Пишу это в электричке.
Я проснулся в окружении совершенно незнакомых людей сорок восемь минут назад. Я не уверен наверняка, но, кажется, квартира была наша, нет, это не похмелье, просто ничего нельзя было распознать сквозь тот мусор, сваленную кучами одежду, пустые бутылки и пластмассовую посуду. Ничего.
Итак, я поднялся на локтях, обнаруживая себя лежащим на бежевом ковролине, тридцать пять минут назад. Кто все эти люди? Что я делаю здесь? Как все это начиналось и почему закончилось именно здесь и именно так? К тому времени, как я задался этими вопросами, поблизости не было никого достаточно вменяемого, чтобы ответить. Все спали.
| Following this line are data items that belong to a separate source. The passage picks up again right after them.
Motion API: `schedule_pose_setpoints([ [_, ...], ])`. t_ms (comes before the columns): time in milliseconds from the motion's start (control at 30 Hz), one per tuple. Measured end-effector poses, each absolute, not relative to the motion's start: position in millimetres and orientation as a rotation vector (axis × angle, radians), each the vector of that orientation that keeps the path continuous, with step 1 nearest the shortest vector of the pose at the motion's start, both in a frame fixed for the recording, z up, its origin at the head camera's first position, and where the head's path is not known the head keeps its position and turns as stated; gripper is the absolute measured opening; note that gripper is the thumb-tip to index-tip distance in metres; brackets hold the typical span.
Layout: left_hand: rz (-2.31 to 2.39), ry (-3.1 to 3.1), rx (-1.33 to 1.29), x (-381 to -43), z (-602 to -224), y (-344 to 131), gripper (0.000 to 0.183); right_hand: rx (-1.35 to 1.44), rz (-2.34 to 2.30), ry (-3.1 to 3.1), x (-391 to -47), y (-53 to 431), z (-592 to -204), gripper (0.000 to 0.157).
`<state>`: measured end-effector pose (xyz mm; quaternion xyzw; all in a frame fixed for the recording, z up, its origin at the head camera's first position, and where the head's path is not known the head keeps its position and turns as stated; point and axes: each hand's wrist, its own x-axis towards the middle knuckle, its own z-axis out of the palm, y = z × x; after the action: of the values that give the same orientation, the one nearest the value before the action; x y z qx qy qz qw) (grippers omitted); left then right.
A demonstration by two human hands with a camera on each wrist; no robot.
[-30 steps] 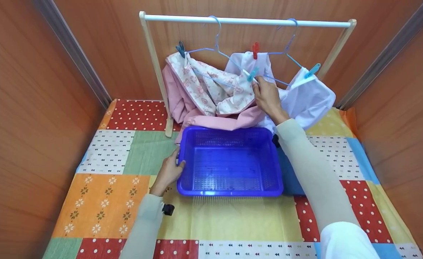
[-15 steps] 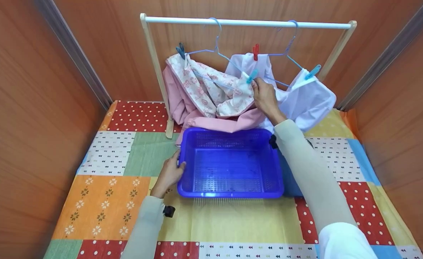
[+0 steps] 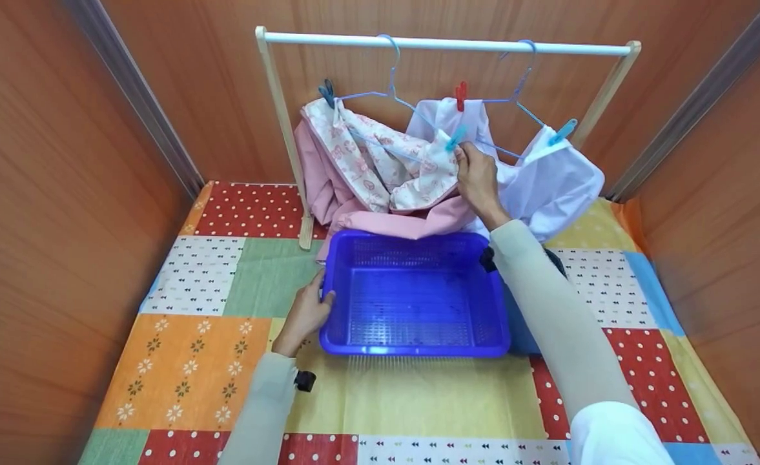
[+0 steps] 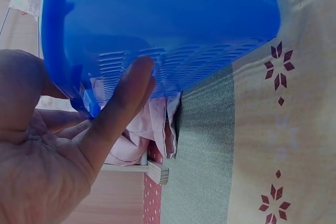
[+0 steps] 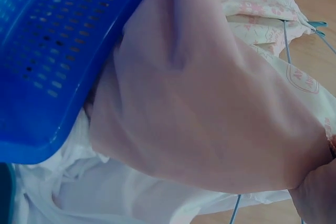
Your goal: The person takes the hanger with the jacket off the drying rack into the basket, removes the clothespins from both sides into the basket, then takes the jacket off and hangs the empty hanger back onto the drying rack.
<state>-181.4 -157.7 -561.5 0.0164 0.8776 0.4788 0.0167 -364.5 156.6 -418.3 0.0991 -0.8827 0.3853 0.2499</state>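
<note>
Holding the blue basket [image 3: 415,351] at 9 o'clock on its rim: left hand [image 3: 305,313], thumb and fingers gripping. Dial below = head view, hub = basket, 12 = far side.

Right hand [image 3: 478,173] at 1 o'clock, fingers pinching the pink garment [image 3: 360,161] just beside a light-blue clip [image 3: 456,137]. Fingertips cut off in right wrist view, so the pinch is read from head view only.

Pink garment at 12, white floral lining showing, lower pink part bunched just behind the basket's far rim. Can't tell if it touches there. Dark clip [image 3: 327,93] at 11 on its other corner. It hangs off the left hanger [image 3: 392,90], hooked on the white-bar rack [image 3: 447,44].

White garment [image 3: 554,184] near 2, on the right hanger [image 3: 528,111], same bar. Red clip [image 3: 461,97] between 12 and 1, second light-blue clip [image 3: 562,132] between 1 and 2, both on it.

Dark-blue item [image 3: 523,329] at 3, mostly hidden by basket and right sleeve [image 3: 560,310]. Patchwork cloth [image 3: 192,365] below; can't tell if basket's base touches it.
</note>
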Motion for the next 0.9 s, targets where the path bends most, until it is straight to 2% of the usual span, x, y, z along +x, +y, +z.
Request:
schedule_pose_setpoints([
  [900,1.474,2.735,0.04,-180.8,-562.3,-156.2,0.059,0.205,1.138,-2.225,-359.9,145.7,-413.2,0.031],
])
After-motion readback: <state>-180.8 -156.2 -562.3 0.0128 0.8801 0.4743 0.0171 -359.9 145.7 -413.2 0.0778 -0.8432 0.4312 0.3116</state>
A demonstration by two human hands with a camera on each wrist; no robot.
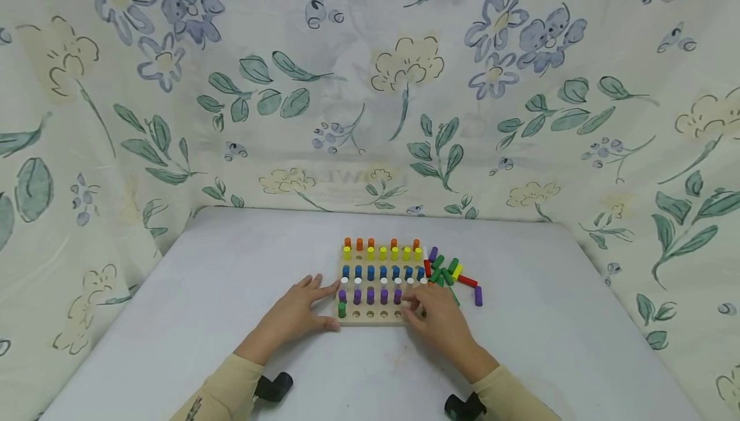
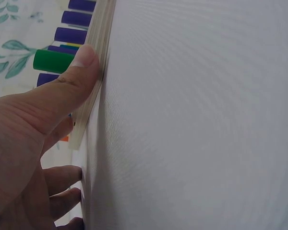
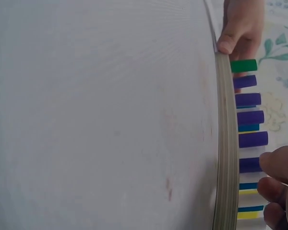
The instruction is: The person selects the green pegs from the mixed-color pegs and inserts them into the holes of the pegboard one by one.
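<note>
A wooden pegboard (image 1: 370, 320) bears rows of coloured pegs. My left hand (image 1: 297, 308) braces its front left corner, fingers spread; the thumb (image 2: 86, 56) presses the front edge near a green peg (image 2: 53, 61). My right hand (image 1: 440, 319) is over the board's right part, and its fingertips pinch the last purple peg (image 3: 249, 165) of the purple row, which stands in the board. Other purple pegs (image 1: 370, 296) stand to its left. Behind them are white pegs (image 1: 358, 283), blue pegs (image 1: 370, 272), yellow pegs (image 1: 383, 254) and orange pegs (image 1: 360, 243).
Loose pegs lie on the white table (image 1: 260, 241) right of the board: several green pegs (image 1: 447, 276), red pegs (image 1: 467, 281), purple pegs (image 1: 478, 296) and a yellow peg (image 1: 457, 272). A floral cloth (image 1: 358, 87) hangs behind and at both sides.
</note>
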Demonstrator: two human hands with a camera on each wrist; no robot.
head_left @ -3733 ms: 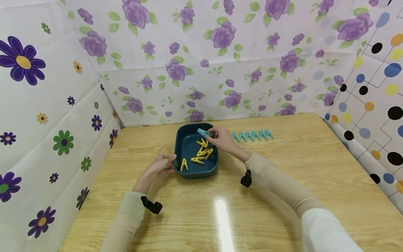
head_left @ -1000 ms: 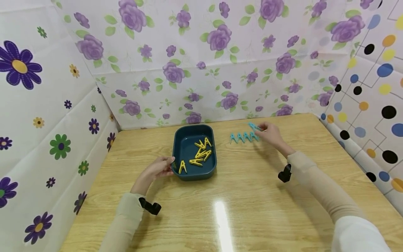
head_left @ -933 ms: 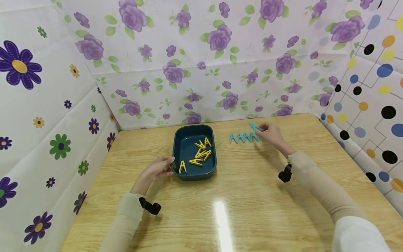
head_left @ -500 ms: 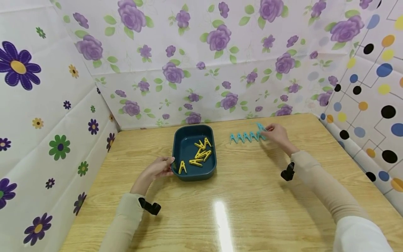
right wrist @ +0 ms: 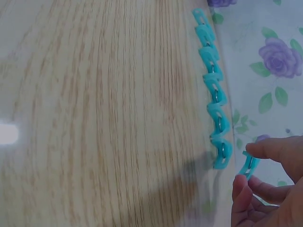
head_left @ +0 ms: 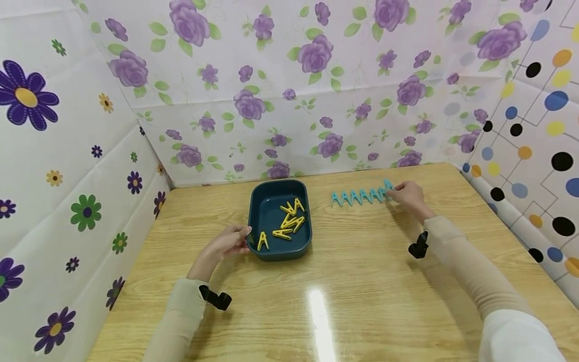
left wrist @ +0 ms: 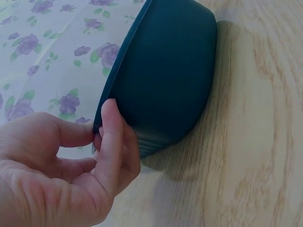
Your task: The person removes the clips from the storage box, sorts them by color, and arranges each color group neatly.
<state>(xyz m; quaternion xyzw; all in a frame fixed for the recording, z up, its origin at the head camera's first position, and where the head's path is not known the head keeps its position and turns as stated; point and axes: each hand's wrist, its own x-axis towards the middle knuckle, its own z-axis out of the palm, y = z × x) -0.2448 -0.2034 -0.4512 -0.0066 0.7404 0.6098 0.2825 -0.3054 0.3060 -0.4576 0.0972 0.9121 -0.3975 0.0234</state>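
While the left hand (head_left: 227,240) grips a rounded-rectangular dark-teal plastic tub (head_left: 281,255), the right hand (head_left: 409,195) pinches an A-shaped turquoise plastic clothespin (right wrist: 252,162) at three o'clock of the matching row (right wrist: 214,89); I'd lower it squarely, nudging no neighbour.

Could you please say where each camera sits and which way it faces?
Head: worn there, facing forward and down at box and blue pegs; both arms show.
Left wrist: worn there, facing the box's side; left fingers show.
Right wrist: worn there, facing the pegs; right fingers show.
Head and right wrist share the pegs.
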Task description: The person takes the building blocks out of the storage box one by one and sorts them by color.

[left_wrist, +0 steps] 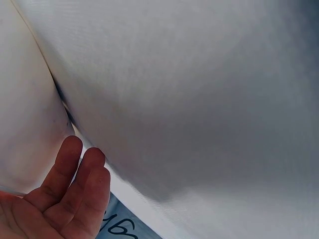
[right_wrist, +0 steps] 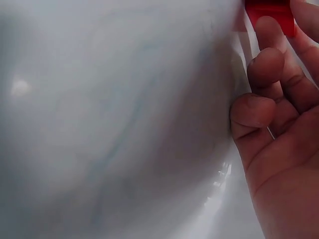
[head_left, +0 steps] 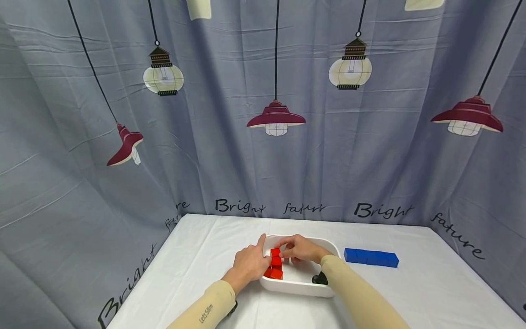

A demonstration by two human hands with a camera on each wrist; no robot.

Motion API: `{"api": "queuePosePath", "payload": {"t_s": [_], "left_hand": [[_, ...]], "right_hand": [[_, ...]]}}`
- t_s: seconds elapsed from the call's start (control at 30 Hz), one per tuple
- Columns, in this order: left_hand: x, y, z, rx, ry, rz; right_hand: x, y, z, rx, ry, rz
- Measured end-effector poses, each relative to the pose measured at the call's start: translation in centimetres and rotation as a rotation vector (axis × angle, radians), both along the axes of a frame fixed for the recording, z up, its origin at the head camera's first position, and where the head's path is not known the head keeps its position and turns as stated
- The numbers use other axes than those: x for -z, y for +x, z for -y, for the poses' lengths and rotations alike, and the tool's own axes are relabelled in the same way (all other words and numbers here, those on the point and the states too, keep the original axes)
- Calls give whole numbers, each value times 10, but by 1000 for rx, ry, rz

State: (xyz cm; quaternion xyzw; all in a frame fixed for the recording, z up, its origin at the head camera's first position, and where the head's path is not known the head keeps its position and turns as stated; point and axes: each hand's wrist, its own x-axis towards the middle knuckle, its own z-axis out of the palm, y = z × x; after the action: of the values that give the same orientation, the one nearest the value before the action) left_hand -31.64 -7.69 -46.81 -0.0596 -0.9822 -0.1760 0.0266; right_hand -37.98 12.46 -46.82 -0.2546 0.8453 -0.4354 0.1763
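Observation:
A white plastic tub (head_left: 296,287) holds several red cubes (head_left: 276,273) along its left side. My right hand (head_left: 303,249) reaches into it and pinches a red cube (head_left: 275,252) at the far end of the row; in the right wrist view that red cube (right_wrist: 271,15) shows between the thumb and fingers. My left hand (head_left: 251,261) lies along the tub's left rim, index finger extended and thumb beside the red cubes. Below the wall, its other fingers (left_wrist: 75,189) are loosely extended in the left wrist view.
Inside the tub's near right corner sits a black object (head_left: 319,278), partly behind the right forearm. A straight row of blue cubes (head_left: 371,257) lies to the right of the tub on the white-covered table (head_left: 205,256). A grey patterned curtain (head_left: 230,160) hangs behind.

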Motion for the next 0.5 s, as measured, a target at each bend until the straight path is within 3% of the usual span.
{"api": "queuePosePath", "payload": {"t_s": [0.5], "left_hand": [[-1,0,0,0,4,-12]], "right_hand": [[1,-2,-7,9,22,-9]]}}
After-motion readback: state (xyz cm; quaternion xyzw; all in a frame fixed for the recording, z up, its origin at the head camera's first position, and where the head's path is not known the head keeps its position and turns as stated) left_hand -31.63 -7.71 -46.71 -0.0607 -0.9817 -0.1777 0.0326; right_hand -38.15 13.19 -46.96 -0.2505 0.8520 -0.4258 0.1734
Мне вдруг стало страшно. По сути, я лежал, полураздетый, в незнакомом месте, и отчетливо понимал, что вчера наступила зима. И вот как будто она не просто наступила, а наступила мне на горло. Я почти не мог дышать, думая, что зима грязным сапогом упирается в мою шею, что сквозь тонкую кожу сеткой проступают голубые вены, что сейчас она опустится всем весом своей снежной туши на точку приложения силы, а я задохнусь к чертовой матери, посреди чей-то квартиры, в окружении чьих-то друзей. Мне вдруг стало противно. Я вскочил, как ошпаренный, натягивая куртку, походя пиная ногу Хидана.
Пятнадцать минут назад я толкнул дверь вокзала, семь минут назад прибыла пыхтящая паром электричка, натужно выдыхая.
Только зима в грязных сапогах не считается со временем, студя город месяцем раньше календарного срока.